Slavka Zámecnikova gestaltet die Rolle der engelhaften Servilia mit verschwenderisch schönem Gesang. und wunderschönen Klang. Ein passendet Kontrast zur leíchtfertigen, spontanen Vitellia von Lombardi und glanzvoll in der Arie „S’altro che lacrime“.

Als Publio ist der Bassbariton Peter Kellner ein geradliniger, korrekter Mann, der stets weiß, was er will und sich damit von den den anderen, mit Ausnahme von Annio allesamt innerlich zerrissene und unschlüssige Figuren, abhebt. Er vertritt das Recht und strahlt die dafür erforderliche Autorität aus, der er auch in seiner Interpretation der Arie „Tarde s’avvede“ Ausdruck verleiht.

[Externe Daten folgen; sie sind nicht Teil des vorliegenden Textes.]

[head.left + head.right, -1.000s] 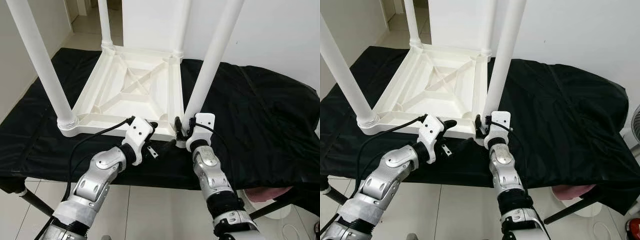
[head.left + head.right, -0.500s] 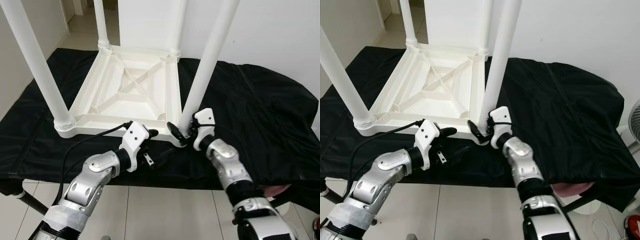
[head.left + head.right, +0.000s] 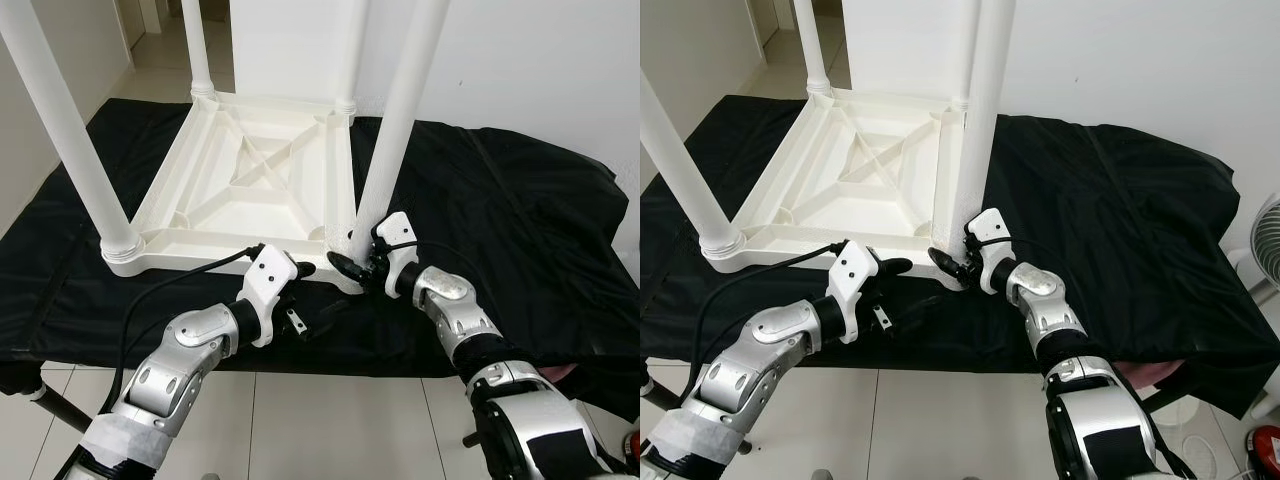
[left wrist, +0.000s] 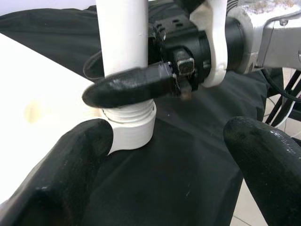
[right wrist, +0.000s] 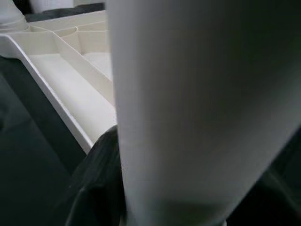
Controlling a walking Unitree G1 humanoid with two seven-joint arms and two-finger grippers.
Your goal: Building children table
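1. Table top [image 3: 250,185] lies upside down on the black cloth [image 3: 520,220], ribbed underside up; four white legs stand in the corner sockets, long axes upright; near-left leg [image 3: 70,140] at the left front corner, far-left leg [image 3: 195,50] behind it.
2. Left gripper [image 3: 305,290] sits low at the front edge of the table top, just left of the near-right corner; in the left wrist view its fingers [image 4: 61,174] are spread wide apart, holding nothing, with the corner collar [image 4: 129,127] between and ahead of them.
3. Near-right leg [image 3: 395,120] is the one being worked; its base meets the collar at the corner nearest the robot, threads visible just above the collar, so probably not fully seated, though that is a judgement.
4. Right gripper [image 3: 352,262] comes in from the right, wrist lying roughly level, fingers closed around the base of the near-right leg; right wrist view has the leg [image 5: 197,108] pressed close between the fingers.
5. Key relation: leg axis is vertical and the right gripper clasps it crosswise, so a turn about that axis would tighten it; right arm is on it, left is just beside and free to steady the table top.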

Warum der feine Chor bei allen seinen Auftritten immer mit Notenpulten und Noten auf der Bühne erscheint, bleibt rätselhaft. Vielleicht wollte Regisseur Jürgen Flimm damit andeuten, dass das Volk manipuliert wird und den Wortlaut seiner Äußerungen und Kommentare von den Behörden vorgesetzt bekommt.

Im nicht ganz ausverkauften Haus wird der Opernabend gebührend gefeiert. La clemenza kann also dem Publikum durchaus öfter zugemutet werden. Vor allem, wenn die Besetzung so gut ist wie bei dieser Wiederaufnahme. Aber Mozart sollte der Direktion so viel wert sein, dass eine Neuinszenierung mittelfristig wohl anstehen sollte.